Douglas W. Clayton (born September 2, 1960) is an American venture capitalist. He is the founder and CEO of Leopard Capital.

Education and military service
Clayton was awarded a 4-year Army Reserve Officers' Training Corps scholarship to attend Cornell University, where he received a Bachelor of Arts degree in history in 1982 and joined the Beta Theta Pi fraternity. Later he studied at Northwestern University's Kellogg School of Management and received a Master of Management degree from the Sasin Graduate Institute of Business Administration of Chulalongkorn University, Thailand.

Clayton served as a Counterintelligence Platoon leader in the United States Army from 1982 to 1986, including a tour of duty in Seoul, Korea. He completed US Army Intelligence School, counter-terrorism training, airborne parachutist training, and a Korean ranger course, before being honorably discharged with the rank of captain.

Professional career
In 1986, Clayton moved to Hong Kong and joined Sun Hung Kai & Co. as institutional sales manager. Afterward, Clayton worked at Kerry Securities as head of research in Hong Kong and then Bangkok.

Clayton served as CLSA's chief executive in Thailand, and led the office to #1 ranking in the Asiamoney Brokers Poll. He was promoted and transferred to New York to set up and manage CLSA's Latin America division, establishing sales and research offices in Brazil, Mexico, Argentina, Chile and Venezuela. He served as the chief executive officer at CLSA Securities from 1994 to 1997.

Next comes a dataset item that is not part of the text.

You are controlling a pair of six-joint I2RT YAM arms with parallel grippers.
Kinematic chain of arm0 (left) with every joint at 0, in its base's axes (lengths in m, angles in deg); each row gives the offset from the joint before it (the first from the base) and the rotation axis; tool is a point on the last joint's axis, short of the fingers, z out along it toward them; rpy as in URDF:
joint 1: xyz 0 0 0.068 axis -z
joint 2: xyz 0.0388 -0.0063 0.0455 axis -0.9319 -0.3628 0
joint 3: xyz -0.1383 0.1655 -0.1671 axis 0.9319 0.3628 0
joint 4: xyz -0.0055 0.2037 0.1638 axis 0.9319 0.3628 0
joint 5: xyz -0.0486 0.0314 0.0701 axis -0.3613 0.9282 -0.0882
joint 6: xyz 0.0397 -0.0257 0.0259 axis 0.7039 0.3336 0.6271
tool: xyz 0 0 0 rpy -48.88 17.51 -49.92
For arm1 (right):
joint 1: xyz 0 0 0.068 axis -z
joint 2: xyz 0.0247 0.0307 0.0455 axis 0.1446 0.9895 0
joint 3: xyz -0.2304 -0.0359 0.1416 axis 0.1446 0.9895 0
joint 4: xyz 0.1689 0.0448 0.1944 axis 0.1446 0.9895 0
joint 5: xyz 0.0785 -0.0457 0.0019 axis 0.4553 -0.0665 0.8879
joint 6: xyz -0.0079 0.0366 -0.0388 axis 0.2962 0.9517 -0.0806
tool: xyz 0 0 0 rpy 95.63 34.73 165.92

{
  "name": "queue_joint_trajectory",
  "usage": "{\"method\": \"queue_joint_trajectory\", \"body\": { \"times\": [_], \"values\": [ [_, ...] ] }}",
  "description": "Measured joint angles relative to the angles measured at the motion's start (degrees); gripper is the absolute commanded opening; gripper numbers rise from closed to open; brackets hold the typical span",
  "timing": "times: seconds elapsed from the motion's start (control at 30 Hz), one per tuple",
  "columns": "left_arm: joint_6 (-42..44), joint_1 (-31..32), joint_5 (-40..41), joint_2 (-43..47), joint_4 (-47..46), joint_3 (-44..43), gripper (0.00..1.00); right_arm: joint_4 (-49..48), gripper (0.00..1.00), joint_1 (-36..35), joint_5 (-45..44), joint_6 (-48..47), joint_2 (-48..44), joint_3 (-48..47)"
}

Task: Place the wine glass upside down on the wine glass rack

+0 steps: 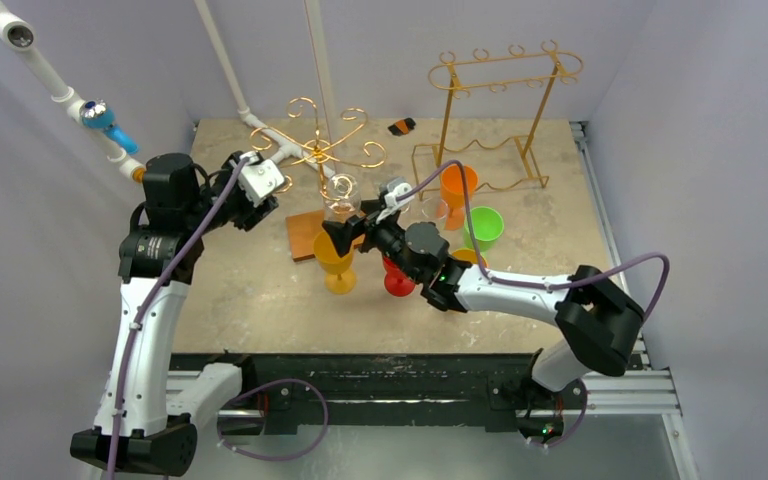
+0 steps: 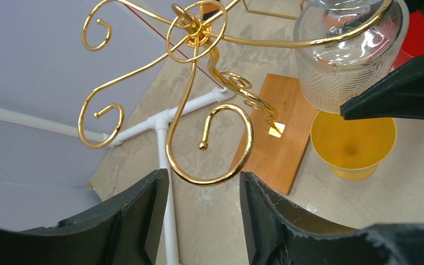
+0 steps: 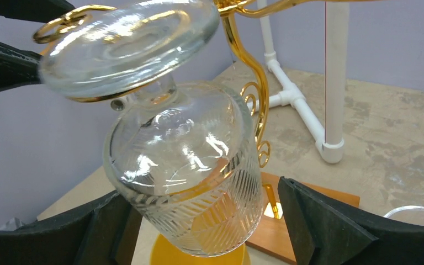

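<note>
One step was in hand: letting go of the wine glass [image 3: 187,182], which hung upside down on the curled gold rack [image 1: 317,148], its foot lying tilted across a hook arm and its bowl pointing down over the yellow glass [image 1: 335,260]. The right hand [image 3: 201,221] straddled the bowl with its fingers spread. A gap showed at the right finger, but contact at the left finger could not be told.

Judgement: the foot looked not quite level, so the seat should be checked before pulling away. The right hand should widen fully, then back straight out along its own approach line, low and slow. That keeps the fingers from clipping the bowl or swinging the glass off the hook. It should also avoid dropping onto the yellow glass just below.

The left hand [image 2: 204,193] sat open and empty beside the rack, gripping nothing. It would do best to hold off the wire.

Counts:
- Two gold racks: the curled one and a tall frame rack [image 1: 446,115] at the rear.
- Six glasses were sure: two clear (the hung one and one [image 1: 430,210] on the bench [image 1: 260,300]) plus yellow, red [image 1: 398,280], orange [image 1: 457,186] and green [image 1: 483,226].
- An orange patch behind the right forearm could not be identified.
- One wooden base [image 1: 305,238].
</note>
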Motion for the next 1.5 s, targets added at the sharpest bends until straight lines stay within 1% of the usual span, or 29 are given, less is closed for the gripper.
{"method": "queue_joint_trajectory", "body": {
  "times": [0.27, 0.43, 0.57, 0.63, 0.7, 0.8, 0.87, 0.93, 1.0, 1.1, 1.27, 1.37, 1.47, 1.5],
  "values": [
    [-1.0, 0.0, 0.0, 0.0, 0.2, -0.1, 0.56, 3.0, 0.99, 0.0, 0.4, -0.7, -7.2, 3.0],
    [-1.3, 0.0, 0.0, 0.0, 0.2, -0.4, 0.57, 8.8, 0.99, 0.1, 4.4, -0.8, -14.0, 3.2],
    [-1.3, 0.0, -0.1, 0.0, 1.1, -1.0, 0.57, 16.8, 0.98, 0.3, 7.6, -0.8, -20.0, 1.9],
    [-1.3, 0.0, -0.4, -0.1, 1.7, -1.2, 0.57, 22.2, 0.96, 0.5, 8.2, -0.9, -21.7, -0.9],
    [-1.3, 0.0, -0.9, 0.0, 2.3, -1.4, 0.58, 29.6, 0.94, 1.2, 8.9, -0.8, -21.9, -6.1],
    [-1.3, 0.0, -1.4, 0.1, 2.7, -1.4, 0.57, 38.9, 0.94, 4.6, 10.1, 0.2, -20.3, -15.7],
    [-1.3, 0.0, -1.7, 0.2, 2.8, -1.4, 0.56, 43.1, 0.93, 7.1, 10.6, 0.7, -19.0, -21.0],
    [-1.3, 0.0, -1.9, 0.3, 3.0, -1.4, 0.55, 47.6, 0.92, 9.5, 10.8, 1.1, -17.0, -26.9],
    [-1.3, 0.0, -2.1, 0.3, 3.0, -1.4, 0.51, 51.1, 0.9, 11.3, 10.7, 1.4, -14.4, -32.2],
    [-1.3, 0.0, -2.2, 0.5, 2.8, -1.4, 0.4, 57.6, 0.87, 13.9, 10.6, 1.7, -8.4, -42.5],
    [-1.3, 0.0, -3.3, 0.3, 2.3, -1.4, 0.35, 65.7, 0.84, 17.6, 10.3, 2.4, 3.9, -58.3],
    [-1.1, 0.0, -4.8, 0.1, 2.7, -1.5, 0.35, 68.5, 0.82, 19.1, 10.7, 3.1, 9.8, -63.3],
    [-0.8, 0.0, -5.5, -0.1, 2.8, -1.5, 0.42, 70.2, 0.81, 20.6, 11.7, 4.3, 14.8, -65.5],
    [-0.8, 0.0, -5.4, -0.1, 2.9, -1.5, 0.47, 70.6, 0.81, 21.0, 12.3, 4.7, 16.1, -65.5]
  ]
}}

Clayton returned to Thailand in 1999 to found Abacus Equity Partners, which advised on several landmark private equity deals in Thailand. He later joined Credit Agricole Indosuez WI Carr Securities, managing its Singapore and Malaysia offices.

Leopard Capital
In 2007, Clayton moved to Phnom Penh, Cambodia and founded Leopard Capital to pioneer investment funds in frontier markets. During the 2008–2009 global financial crisis, Leopard Capital successfully launched Leopard Cambodia Fund as the first private equity fund for Cambodia. The Fund subsequently made 12 investments in Cambodia, Laos, and Thailand and achieved three exits.

In 2012, Leopard Capital raised the first private equity fund for Haiti, initially raising $20 million from The World Bank's International Finance Corp, The Inter-American Development Bank's Multilateral Investment Fund, and the Netherlands Development Finance Company (FMO).

Professional activities
Clayton is a director of Kingdom Breweries (Cambodia) and DloHaiti, trustee of the Centre for Khmer Studies, and served as technical advisor to the director general of the Securities and Exchange Commission of Cambodia.  As a recognized industry expert, Clayton appears frequently on financial industry television programs, including Bloomberg, CNBC, and Reuters. His comments on frontier markets are frequently quoted in the Financial Times, The Wall Street Journal, The New York Times, and numerous other print and electronic publications.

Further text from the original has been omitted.